Saturday, August 1, 2009

The Steve Jobs method

Image representing Steve Jobs as depicted in C...Image via CrunchBase

It's been a long time since I did a post that was primarily a link to another blog with commentary, but I came across something today that I really want to share. One of the most common questions I get about the lean startup methodology is, "but what about Steve Jobs?" When I try to unpack what people mean by the question, here's my best take on what they are asking: "Look, Steve Jobs doesn't go out and ask customers what they want. He doesn't put out crappy, buggy products and then ask for feedback. And he doesn't shy away from big-bang launch events. He tells customers what they want, and he gets it right. So how do you reconcile his success with the lean startup, which seems to suggest the opposite?"

I rarely give a satisfactory answer to this question, because I don't know Steve, nor have I worked at Apple or Pixar. So I can't speak for what happens on the inside. Luckily, neither can most of the questioners who pose that conundrum to me. We all seem to have a mythical sense of how Jobs works, based mostly on speculation and our very human desire to believe in heroes.

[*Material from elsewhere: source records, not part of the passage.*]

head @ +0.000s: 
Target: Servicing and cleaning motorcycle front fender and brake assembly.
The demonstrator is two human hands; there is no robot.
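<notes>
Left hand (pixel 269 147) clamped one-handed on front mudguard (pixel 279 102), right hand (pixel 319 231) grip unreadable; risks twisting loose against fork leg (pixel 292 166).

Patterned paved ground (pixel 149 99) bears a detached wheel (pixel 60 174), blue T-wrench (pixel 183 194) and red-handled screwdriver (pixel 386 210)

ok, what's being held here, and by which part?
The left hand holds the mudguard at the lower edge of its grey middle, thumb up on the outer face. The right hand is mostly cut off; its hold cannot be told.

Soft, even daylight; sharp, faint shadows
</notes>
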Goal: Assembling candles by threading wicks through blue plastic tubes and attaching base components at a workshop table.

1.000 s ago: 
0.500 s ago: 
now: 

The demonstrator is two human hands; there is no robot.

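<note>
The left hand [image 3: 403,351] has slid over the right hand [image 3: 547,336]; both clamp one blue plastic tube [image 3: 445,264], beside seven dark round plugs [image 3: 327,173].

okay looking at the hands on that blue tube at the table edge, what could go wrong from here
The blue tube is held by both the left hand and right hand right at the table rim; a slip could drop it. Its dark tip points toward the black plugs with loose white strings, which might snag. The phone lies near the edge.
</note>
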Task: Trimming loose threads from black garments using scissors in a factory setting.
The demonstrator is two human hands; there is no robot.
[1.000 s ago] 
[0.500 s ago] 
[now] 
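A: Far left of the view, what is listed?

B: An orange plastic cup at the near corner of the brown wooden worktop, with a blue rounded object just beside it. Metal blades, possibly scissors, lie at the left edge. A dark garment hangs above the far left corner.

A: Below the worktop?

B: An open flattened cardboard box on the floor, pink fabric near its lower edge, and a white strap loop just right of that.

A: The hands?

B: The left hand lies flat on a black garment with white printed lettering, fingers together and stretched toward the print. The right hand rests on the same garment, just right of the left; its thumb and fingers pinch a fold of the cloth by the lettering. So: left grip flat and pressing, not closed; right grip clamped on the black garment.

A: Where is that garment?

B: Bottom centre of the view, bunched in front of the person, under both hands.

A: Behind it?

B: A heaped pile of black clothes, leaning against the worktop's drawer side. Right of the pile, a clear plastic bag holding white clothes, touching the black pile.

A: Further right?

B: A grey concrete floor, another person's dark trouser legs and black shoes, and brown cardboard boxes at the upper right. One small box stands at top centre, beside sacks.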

My normal answer is that I don't really think that's how Apple products are built. Plus, the premise of the question misunderstands the lean startup, too. Like any good pundit, that lets me pivot back to talking about something I do know about.

So imagine my delight when I saw this blog post with excerpts of a Steve Jobs interview. Here's the key quote:
Steve Jobs on why Apple doesn’t do market research - Bokardo
It’s not about pop culture, and it’s not about fooling people, and it’s not about convincing people that they want something they don’t. We figure out what we want. And I think we’re pretty good at having the right discipline to think through whether a lot of other people are going to want it, too. That’s what we get paid to do.
The key phrase for me is "having the right discipline to think through whether a lot of other people are going to want it." That's what so many techniques that I advocate are all about: customer validation, minimum viable product, vision pivots, and even throwing away working code. Getting customer feedback is emphatically not about abandoning your vision or abdicating responsibility for innovating. Instead, it's about testing visionary ideas against reality, to discover what really works. Put another way, feedback's not about you - it's about them. When a customer tells you how they feel about your ideas, that doesn't tell you anything about your ideas. It tells you something about what that customer thinks and feels. Figuring out whether and how to incorporate that new information into your vision is your job. As Steve says, "That’s what we get paid to do."

Now, I can't speak to what process Steve Jobs uses to get his team to do this market assessment. Maybe they do it at the whiteboard. Maybe they just have great gut instincts. Or maybe there is the occasional potential customer or early prototype involved. But I'm willing to make some guesses. Here's how I make sense of their success. From here on out, this is strictly my imagination talking. To be clear, I don't know if Apple really works this way.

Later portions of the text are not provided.